### What is being asked
Every line of the data must be copied exactly.

[Data below]

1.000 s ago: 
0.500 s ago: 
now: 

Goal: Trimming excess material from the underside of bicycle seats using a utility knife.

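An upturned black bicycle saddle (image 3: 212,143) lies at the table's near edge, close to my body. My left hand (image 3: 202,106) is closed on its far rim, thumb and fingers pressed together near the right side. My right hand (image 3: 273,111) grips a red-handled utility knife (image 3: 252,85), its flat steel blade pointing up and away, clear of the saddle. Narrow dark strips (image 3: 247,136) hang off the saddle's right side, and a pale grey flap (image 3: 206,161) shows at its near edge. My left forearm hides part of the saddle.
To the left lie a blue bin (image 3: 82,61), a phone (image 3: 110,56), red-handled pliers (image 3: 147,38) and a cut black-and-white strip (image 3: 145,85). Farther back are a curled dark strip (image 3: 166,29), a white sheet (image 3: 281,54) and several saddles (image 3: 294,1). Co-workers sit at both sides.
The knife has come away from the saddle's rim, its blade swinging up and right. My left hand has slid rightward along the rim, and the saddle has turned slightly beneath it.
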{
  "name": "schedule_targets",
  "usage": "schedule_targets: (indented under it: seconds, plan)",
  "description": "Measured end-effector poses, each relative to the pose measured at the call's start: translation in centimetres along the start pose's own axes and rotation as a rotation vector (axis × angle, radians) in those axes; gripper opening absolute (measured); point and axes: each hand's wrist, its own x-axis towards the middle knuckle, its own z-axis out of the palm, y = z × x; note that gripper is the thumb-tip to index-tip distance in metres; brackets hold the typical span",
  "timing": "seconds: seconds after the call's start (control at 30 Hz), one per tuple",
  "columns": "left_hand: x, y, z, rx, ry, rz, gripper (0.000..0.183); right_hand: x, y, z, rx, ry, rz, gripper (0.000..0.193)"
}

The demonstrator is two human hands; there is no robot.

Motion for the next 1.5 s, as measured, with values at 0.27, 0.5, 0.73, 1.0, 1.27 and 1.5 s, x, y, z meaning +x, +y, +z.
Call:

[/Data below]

### Solution for this problem
1.000 s ago: 
0.500 s ago: 
now: 

Goal: Trimming excess material from the underside of bicycle seats using a utility knife.

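An upturned black bicycle saddle (image 3: 212,143) lies at the table's near edge, close to my body. My left hand (image 3: 202,106) is closed on its far rim, thumb and fingers pressed together near the right side. My right hand (image 3: 273,111) grips a red-handled utility knife (image 3: 252,85), its flat steel blade pointing up and away, clear of the saddle. Narrow dark strips (image 3: 247,136) hang off the saddle's right side, and a pale grey flap (image 3: 206,161) shows at its near edge. My left forearm hides part of the saddle.
To the left lie a blue bin (image 3: 82,61), a phone (image 3: 110,56), red-handled pliers (image 3: 147,38) and a cut black-and-white strip (image 3: 145,85). Farther back are a curled dark strip (image 3: 166,29), a white sheet (image 3: 281,54) and several saddles (image 3: 294,1). Co-workers sit at both sides.
The knife has come away from the saddle's rim, its blade swinging up and right. My left hand has slid rightward along the rim, and the saddle has turned slightly beneath it.
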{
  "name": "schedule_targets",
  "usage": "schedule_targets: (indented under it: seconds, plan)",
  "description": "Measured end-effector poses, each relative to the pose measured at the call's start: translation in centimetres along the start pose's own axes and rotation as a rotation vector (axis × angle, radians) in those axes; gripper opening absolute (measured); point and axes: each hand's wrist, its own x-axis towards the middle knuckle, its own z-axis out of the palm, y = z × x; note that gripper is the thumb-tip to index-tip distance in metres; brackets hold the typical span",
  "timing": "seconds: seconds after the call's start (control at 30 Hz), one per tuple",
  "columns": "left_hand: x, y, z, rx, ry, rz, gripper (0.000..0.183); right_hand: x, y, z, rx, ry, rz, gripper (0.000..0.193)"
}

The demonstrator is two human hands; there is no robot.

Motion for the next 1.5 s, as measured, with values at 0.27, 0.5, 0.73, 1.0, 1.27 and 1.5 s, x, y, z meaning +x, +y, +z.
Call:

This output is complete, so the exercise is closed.